Standard loans use W-2s to verify income. If your income comes from 1099 clients, those rules don't fit your situation.
660 typical
Min Credit Score
1-2 yrs of 1099s
Income Docs
10-20% min
Down Payment
Non-QM
Loan Type
2 yrs self-employed
Employment History
Lenders use your 1099 forms — typically 1 to 2 years — to calculate qualifying income. Some also allow a CPA letter confirming your self-employment status.
Credit score requirements vary by lender. Most want 660 or higher. Down payments typically start at 10%, though 20% opens better pricing.
Most retail banks don't touch 1099 loans. These are wholesale and non-QM products — you need a broker with access to that side of the market.
HousingWire flagged Pennymac TPO rolling out a non-QM suite that includes 1099 options. More wholesale lenders entering this space means more competition and better terms for borrowers.
The biggest mistake 1099 borrowers make is showing up with one year of forms. Two years is the standard. One year is possible but harder to place.
Income averaging matters too. If year one was strong and year two dipped, lenders will average both. A trending-down income is a red flag — trending up is a story lenders want to hear.
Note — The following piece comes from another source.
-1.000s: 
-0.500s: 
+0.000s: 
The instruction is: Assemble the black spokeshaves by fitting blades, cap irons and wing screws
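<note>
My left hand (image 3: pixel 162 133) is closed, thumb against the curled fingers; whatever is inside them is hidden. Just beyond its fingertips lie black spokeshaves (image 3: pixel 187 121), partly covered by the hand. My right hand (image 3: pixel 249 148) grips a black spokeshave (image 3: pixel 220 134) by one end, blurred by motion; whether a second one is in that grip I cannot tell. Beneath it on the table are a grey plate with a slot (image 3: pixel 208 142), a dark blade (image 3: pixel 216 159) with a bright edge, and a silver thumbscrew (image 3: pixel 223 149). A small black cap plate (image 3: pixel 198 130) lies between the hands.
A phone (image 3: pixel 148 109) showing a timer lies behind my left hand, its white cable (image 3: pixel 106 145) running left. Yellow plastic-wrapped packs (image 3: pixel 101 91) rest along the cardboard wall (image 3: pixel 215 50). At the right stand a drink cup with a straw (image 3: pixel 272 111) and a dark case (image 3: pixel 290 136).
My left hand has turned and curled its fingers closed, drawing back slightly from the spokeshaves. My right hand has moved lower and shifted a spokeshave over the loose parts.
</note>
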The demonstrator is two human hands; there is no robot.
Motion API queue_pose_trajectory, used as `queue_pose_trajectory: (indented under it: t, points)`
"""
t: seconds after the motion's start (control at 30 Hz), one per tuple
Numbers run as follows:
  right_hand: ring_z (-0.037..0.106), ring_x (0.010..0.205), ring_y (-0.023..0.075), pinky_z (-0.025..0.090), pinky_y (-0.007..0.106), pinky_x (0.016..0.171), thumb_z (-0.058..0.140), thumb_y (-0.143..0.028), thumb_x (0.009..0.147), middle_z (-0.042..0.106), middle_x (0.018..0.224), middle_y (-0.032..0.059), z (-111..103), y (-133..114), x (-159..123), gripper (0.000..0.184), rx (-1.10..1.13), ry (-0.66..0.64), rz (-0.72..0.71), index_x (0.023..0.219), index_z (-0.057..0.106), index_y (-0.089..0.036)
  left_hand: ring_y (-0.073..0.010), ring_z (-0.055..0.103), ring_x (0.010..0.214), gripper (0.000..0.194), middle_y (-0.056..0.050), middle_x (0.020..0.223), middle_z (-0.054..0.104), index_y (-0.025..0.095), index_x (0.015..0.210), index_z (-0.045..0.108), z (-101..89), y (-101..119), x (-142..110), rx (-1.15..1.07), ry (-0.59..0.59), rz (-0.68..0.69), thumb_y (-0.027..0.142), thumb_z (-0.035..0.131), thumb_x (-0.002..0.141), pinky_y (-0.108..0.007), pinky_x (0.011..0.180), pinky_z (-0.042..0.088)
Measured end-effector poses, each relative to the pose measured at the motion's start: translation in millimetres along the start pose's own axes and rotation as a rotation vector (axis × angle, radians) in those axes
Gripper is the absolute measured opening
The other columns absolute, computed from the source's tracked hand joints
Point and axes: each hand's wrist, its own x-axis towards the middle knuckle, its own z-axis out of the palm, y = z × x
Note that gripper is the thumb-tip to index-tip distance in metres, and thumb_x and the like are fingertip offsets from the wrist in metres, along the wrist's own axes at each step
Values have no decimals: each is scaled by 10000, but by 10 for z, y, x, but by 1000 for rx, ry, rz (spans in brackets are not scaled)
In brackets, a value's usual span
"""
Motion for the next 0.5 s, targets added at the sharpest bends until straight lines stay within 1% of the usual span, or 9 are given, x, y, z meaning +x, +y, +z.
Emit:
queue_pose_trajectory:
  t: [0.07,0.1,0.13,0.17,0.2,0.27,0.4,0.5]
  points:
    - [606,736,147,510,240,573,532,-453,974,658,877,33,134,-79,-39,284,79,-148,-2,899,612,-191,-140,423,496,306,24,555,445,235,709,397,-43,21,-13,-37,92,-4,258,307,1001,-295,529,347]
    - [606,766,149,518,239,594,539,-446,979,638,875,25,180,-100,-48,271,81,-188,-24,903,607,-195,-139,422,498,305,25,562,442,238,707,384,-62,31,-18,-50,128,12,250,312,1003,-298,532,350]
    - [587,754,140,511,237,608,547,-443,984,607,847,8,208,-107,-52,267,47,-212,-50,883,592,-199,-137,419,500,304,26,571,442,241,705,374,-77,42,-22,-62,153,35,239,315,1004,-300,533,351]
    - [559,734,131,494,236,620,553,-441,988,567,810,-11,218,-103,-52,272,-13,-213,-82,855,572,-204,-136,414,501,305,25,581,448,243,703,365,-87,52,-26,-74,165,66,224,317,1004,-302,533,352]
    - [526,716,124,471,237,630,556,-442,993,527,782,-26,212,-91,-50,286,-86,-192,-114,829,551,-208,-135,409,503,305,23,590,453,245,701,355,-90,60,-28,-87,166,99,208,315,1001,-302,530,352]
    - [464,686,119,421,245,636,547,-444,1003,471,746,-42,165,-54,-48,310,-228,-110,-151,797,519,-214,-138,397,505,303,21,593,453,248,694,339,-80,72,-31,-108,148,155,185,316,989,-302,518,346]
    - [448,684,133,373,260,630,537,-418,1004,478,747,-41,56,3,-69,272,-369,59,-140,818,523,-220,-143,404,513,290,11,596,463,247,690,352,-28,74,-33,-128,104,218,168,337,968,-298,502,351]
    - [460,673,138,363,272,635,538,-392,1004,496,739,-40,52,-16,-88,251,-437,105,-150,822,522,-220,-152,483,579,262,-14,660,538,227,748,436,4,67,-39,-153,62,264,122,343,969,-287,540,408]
Bank Statement Loans are a close alternative. Instead of 1099s, lenders use 12-24 months of deposits to calculate income. Works better if your 1099 income doesn't tell the full story.
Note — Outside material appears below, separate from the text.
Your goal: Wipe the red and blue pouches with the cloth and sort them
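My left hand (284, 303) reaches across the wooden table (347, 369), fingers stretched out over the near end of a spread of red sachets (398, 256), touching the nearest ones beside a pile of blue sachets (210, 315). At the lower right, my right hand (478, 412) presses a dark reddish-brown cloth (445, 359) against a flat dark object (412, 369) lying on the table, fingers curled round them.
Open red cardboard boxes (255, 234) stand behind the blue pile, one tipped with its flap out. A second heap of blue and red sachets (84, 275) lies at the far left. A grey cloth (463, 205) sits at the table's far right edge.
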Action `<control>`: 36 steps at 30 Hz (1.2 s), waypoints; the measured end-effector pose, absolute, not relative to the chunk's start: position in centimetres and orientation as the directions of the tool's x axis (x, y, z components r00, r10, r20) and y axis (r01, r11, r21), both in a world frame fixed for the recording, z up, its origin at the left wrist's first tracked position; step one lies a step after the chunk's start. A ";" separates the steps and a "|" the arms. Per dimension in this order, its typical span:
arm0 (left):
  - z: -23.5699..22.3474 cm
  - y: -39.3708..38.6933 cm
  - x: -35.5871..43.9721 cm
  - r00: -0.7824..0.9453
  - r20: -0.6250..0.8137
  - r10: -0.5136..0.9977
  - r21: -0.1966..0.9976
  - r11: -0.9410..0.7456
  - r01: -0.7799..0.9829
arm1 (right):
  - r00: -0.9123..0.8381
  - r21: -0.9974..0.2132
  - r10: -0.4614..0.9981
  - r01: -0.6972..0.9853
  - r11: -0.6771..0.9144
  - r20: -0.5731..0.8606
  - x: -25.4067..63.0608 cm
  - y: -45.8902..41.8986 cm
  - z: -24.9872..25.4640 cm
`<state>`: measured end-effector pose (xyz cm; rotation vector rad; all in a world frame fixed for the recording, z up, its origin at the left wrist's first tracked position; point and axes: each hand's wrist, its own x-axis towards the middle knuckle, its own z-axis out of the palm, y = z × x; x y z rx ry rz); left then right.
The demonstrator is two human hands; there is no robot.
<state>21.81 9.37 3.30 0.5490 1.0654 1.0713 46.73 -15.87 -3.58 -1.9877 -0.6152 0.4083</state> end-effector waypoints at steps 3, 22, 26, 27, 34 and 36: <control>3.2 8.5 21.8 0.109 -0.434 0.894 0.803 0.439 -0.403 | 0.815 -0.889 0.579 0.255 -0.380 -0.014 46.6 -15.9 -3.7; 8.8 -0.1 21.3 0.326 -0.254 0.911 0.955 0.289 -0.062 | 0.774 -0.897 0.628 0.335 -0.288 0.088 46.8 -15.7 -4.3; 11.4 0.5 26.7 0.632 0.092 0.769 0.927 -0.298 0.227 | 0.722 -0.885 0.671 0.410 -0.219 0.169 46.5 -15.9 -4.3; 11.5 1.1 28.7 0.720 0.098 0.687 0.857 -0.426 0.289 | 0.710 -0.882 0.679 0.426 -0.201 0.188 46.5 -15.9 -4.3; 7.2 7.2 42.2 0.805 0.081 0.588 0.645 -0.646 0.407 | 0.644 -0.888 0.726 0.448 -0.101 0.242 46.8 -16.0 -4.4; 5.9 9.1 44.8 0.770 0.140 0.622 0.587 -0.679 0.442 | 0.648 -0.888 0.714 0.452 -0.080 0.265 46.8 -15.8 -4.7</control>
Profit & Loss Statement Loans are another route. A CPA-prepared P&L can substitute for tax returns and may show higher income than your filed returns do.
Livermore sits at the eastern edge of the Bay Area, where home prices are lower than San Jose or Oakland. That works in your favor on loan sizing.
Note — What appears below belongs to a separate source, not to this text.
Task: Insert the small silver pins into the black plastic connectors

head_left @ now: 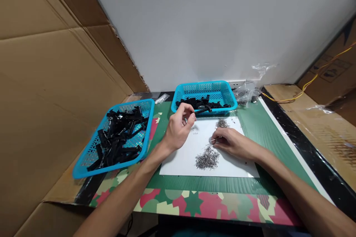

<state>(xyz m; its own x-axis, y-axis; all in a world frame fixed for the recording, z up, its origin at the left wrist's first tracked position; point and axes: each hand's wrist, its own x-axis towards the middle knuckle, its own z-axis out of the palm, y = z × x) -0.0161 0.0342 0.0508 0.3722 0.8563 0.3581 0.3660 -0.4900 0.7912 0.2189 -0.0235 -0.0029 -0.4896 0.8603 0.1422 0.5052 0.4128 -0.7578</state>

Alameda County has a significant share of self-employed professionals in life sciences and tech consulting. Lenders familiar with this borrower profile process these files faster.
Some lenders allow it, but two years is the standard. One-year files get more scrutiny and fewer lender options.
Yes. If you write off most of your income, lenders may qualify you on gross 1099 income instead. Confirm which method your lender uses.
Rates are higher than conventional. Non-QM pricing reflects the added documentation flexibility. Rates vary by borrower profile and market conditions.
Most lenders want 660 or above. Higher scores improve your rate and expand your lender options significantly.
Yes. Your 1099 income, properly documented, is the qualifying income. You don't need any W-2 income alongside it.
Lenders typically average your last two years of 1099 earnings. A CPA letter can help document consistency and self-employment status.